Figueiredo, E. & Smith, G.F. 2008
Angola é o segundo maior país da África
sub-Sahariana e possui uma superfície territorial de 1.246.700 Km2,
sendo considerada um dos países mais ricos em biodiversidade dentro do
continente africano e um dos mais importantes centros de endemismo da região
Austral da África tropical.
A excepcional
biodiversidade em Angola deve-se à combinação de um certo número de factores: a
vasta dimensão do país, a sua posição geográfica inter-tropical, a variação em
altitude e o tipo de biomas. A resultante diversidade climática, combinada com
igual variabilidade geológica e de solos, contribuíram para a formação de zonas
bioclimáticas que compreendem desde a densa floresta tropical até à ausência de
vegetação no deserto. Estes diferentes habitats favorecem um elevado nível de
diversidade biológica (MINUA, 2005a).
Segundo o IUCN, em 1992 existiam no país
aproximadamente 8.000 espécies de
plantas, das quais 1 260 são endémicas (o que torna Angola o segundo país de
África com mais plantas endémicas)(Stuart & Adams, 1990; Moreira, I. 2006).
Grande parte destas espécies encontram-se concentradas em regiões montanhosas a
mais de 2000 m de altitude como é o caso do Morro do Moco na província do
Huambo que detém a maior área remanescente da conhecida floresta afromontana em
Angola, reduzida actualmente a um máximo de 200 ha (Olmos, et al. 2008).
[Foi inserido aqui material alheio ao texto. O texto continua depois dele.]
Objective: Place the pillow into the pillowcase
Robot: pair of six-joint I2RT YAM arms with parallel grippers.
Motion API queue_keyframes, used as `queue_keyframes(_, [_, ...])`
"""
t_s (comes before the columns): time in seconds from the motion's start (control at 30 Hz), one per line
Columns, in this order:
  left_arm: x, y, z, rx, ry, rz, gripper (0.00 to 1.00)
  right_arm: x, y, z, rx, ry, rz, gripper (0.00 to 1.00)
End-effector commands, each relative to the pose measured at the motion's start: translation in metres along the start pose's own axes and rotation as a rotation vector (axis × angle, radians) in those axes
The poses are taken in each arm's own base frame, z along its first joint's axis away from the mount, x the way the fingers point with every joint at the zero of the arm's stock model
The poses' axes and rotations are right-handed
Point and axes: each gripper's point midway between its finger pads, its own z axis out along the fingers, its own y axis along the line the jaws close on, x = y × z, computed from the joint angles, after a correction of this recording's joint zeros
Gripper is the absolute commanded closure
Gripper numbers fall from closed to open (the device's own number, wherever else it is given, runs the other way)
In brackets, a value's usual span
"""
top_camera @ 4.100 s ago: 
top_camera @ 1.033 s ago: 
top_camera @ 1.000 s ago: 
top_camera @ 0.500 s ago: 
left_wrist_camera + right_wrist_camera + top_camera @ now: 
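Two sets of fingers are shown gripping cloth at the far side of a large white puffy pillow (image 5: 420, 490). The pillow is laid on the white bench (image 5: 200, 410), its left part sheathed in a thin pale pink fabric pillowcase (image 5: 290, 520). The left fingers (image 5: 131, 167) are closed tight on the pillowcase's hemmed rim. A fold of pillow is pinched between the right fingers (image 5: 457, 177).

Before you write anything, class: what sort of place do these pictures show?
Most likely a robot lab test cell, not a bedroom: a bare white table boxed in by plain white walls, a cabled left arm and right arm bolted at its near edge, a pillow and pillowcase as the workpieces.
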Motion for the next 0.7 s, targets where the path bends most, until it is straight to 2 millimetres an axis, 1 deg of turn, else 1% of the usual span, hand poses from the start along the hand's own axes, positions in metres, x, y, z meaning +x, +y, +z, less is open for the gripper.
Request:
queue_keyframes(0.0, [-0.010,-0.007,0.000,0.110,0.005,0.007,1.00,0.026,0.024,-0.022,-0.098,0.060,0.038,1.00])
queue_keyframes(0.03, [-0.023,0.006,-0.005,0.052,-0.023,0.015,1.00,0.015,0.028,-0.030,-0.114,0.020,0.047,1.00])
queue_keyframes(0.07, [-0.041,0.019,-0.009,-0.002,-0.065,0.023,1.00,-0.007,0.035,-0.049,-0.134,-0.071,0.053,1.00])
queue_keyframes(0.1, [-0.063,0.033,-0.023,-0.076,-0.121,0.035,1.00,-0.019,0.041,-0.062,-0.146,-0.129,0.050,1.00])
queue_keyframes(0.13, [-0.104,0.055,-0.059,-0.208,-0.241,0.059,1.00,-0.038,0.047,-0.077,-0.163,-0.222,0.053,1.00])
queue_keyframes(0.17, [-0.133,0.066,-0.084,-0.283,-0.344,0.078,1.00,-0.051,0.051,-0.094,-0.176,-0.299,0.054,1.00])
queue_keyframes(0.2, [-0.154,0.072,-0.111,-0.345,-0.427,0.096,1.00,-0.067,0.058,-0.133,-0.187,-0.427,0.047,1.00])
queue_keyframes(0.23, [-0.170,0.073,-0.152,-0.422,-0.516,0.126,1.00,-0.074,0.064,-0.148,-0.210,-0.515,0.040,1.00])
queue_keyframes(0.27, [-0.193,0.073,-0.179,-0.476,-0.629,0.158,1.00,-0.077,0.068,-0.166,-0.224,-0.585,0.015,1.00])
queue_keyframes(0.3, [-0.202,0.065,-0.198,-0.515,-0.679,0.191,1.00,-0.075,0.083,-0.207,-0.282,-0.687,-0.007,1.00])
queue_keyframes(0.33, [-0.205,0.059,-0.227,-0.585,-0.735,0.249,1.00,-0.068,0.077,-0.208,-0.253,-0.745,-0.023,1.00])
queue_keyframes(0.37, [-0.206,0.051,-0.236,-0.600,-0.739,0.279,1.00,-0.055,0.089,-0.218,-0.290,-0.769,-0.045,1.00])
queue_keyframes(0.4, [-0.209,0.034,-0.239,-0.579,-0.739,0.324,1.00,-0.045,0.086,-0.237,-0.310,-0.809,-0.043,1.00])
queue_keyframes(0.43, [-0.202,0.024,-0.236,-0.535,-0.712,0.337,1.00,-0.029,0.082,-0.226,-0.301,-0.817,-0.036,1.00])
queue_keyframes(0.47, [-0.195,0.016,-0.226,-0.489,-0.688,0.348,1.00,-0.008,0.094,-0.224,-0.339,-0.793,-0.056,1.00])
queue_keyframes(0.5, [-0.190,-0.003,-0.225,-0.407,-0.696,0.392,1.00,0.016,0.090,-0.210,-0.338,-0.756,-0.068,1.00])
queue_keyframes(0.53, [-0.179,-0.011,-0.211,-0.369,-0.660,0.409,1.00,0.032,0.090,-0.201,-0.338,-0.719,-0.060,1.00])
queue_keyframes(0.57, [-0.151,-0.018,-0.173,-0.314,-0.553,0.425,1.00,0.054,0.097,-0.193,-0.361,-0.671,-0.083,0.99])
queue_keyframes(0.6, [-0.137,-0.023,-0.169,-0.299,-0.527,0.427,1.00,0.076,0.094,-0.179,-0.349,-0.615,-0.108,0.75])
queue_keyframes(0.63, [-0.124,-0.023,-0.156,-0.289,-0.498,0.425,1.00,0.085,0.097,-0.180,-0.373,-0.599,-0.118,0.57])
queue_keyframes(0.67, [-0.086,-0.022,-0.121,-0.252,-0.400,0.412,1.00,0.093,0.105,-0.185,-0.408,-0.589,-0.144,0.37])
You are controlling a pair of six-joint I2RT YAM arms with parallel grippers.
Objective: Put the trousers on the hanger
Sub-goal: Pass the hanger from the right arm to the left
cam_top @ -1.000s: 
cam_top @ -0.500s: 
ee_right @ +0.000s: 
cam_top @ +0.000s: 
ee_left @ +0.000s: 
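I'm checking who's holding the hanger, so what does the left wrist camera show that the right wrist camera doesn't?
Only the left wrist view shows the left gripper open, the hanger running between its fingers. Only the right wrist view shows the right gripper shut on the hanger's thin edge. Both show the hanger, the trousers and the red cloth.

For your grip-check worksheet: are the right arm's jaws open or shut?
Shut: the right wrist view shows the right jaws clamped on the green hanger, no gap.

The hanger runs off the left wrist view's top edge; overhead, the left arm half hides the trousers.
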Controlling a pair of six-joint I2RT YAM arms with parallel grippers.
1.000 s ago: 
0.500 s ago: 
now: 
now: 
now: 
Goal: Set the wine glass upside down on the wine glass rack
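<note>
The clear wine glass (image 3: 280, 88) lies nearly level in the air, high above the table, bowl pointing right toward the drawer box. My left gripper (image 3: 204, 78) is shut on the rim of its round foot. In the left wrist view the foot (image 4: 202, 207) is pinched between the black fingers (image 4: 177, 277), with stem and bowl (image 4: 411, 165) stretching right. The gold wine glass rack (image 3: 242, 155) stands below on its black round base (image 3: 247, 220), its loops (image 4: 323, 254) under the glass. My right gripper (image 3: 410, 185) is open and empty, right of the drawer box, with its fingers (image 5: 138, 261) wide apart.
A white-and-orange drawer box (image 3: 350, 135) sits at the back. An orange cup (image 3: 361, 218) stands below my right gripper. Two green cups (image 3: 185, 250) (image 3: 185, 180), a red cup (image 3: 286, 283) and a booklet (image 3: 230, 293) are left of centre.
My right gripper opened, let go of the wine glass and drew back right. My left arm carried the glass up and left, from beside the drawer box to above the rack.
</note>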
Em relação aos animais regista-se 275 espécies de
grandes mamíferos registradas, 26 espécies de antílopes (entre eles a palanca
negra gigante), 915 espécies de avifauna catalogadas, 15 espécies de morcegos
frutívoros catalogadas, 19 espécies endêmicas de anfíbios e 266 peixes de água doce.
Angola apresenta, pois, um rico e
variado património em flora e fauna, quase único na região, tanto em termos
quantitativos como qualitativos que, a serem explorados de forma sustentável,
podem constituir a base para o desenvolvimento económico, social e ambiental do
país.
Investigações
recentes referentes a segunda fase de expedição dos 14 cientistas da National
Geografic Society, relacionadas com à fauna e flora selvagem de Angola, na zona
do projecto Okavango-Zambeze, dados preliminares apontam na descoberta de mais
de 500 novas espécies de animais e plantas identificadas nos rios Cuito,
Cubango e Cuanavale. Destacando-se os pássaros com 357, peixes 60, isto sem
apontar os répteis, anfíbios e outras espécies da nossa biodiversidade.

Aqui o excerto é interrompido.